Let us repeat: Whether the claim is valid or not, if you receive a DMCA take-down notice, the platform is required to remove that content. If it is proved in bad faith or mistaken, then after a period of 10-14 days, that content can be restored.

If you receive a DMCA take-down notice, and either do not counterclaim or it is found to be a valid claim, you must remove the content. Failure to remove the content could result in a lawsuit and makes you liable to fines of up to $150,000 per use per track on both the composition and recording of the music — which can be up to $300,000 per use per track. One stream could have multiple infractions.

What do you mean by composition and recording?

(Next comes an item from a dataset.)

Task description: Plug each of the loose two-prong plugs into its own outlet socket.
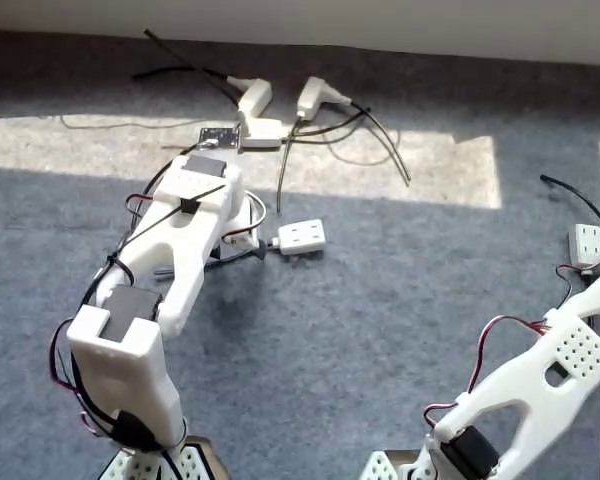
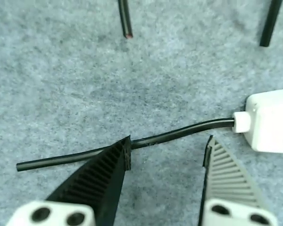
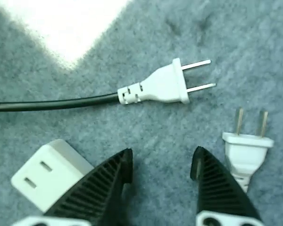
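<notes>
Left end effector [image 2: 169, 143], released, straddles a black cord [image 2: 179, 134] beside its white end body [image 2: 271, 120]. Right end effector [image 3: 161, 153], also released, faces a plug [image 3: 162, 87] just ahead, an outlet socket [image 3: 49, 176] beside one finger. Better to clamp the plug's body squarely, prongs kept free.

socket block [image 2: 273, 120] cut off at the frame edge, plug [image 3: 247, 150] with its cord hidden behind right gripper [image 3: 161, 165]
</notes>
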`<state>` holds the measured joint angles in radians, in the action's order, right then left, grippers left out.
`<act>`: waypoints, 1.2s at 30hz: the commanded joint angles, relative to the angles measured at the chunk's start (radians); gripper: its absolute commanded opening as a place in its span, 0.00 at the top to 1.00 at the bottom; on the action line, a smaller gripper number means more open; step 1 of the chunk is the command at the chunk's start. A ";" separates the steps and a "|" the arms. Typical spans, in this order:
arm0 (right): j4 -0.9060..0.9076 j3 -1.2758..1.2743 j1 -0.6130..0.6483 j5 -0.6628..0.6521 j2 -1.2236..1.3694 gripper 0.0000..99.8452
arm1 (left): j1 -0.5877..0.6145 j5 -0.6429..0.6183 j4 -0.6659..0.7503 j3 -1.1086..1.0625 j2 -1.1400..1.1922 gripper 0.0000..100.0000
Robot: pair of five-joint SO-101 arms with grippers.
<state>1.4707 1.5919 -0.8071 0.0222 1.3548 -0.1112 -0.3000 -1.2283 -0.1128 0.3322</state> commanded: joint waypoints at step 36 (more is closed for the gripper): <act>0.036 -0.156 0.139 -0.411 -0.228 0.76 | -0.016 -0.005 0.031 0.001 -0.038 0.74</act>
<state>1.3832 1.3878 -0.7196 -0.3521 1.2367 -0.1112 -0.3000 -1.2083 -0.1158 0.3322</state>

Music has two main copyrights: master and composition; and each have their own set of rules. Sometimes they are owned by the same parties, other times it might be varying persons or parties. You can receive a DMCA take-down for either or both and from multiple parties based on the rights needed for streaming and whether or not you have said rights. (Complicated? We know. Music licensing is not simple.)

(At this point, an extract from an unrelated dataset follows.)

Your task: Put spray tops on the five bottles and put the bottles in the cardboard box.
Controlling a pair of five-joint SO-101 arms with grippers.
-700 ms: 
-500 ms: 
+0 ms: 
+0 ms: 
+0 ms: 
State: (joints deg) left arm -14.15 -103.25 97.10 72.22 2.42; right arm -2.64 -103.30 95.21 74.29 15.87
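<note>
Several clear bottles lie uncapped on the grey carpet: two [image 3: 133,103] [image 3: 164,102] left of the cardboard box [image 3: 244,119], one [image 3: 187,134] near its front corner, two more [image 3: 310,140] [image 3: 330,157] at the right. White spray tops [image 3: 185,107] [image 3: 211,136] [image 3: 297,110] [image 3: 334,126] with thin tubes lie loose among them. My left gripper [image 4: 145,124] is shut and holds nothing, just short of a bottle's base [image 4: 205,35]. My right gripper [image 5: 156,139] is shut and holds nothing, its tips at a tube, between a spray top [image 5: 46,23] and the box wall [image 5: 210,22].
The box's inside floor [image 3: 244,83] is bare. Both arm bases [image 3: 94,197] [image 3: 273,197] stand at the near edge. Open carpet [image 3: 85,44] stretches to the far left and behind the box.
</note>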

What happens if you receive more than one DMCA take-down notice?

The DMCA also covers what are known as “repeat infringers” — bad actors who repeatedly use unlicensed media of copyright holders. For the platform to maintain their Safe Harbor status, they must have a repeat infringement policy. There is nothing in the law stating how many violations constitute repeat infringement, only that these bad actors must be removed from the platform.

Platforms may very on how they choose to handle this. On YouTube, after your first infringement, you will be required to complete their Copyright School. After 3 strikes, your account and any associated channels, are subject to termination, your video content will be removed, and you will be prevented from creating new channels.

However, if it is found that their users are repeatedly breaking the law — repeatedly using unlicensed media — and the platform is not removing those users from the platform, then the platform can lose those protections. If a platform loses Safe Harbor protections, they can then be found liable for secondary infringement of the content created by their users. The platform can then be sued and fined per infringement.

Important factors to remember:

  • DMCA take-downs can only be issued by the copyrights holders or representatives who have the right to act on behave of the copyrights holders.
  • If a platform issues you a DMCA strike, the platform must remove the content regardless of whether you are going to counterclaim or not.
  • Issuing false claims is illegal and you can be held legally liable. The same thing holds for false counterclaims.
  • If the platforms do not comply and enforce the DMCA, then they too can be liable secondarily for infringement due to their users’ alleged actions.
  • If you do not have permission to use content from all parties involved, you are putting yourself at risk of being sued.
  • The DMCA take-down is not intended to be a punishment to the content creator, but rather a protection for the copyrights holder.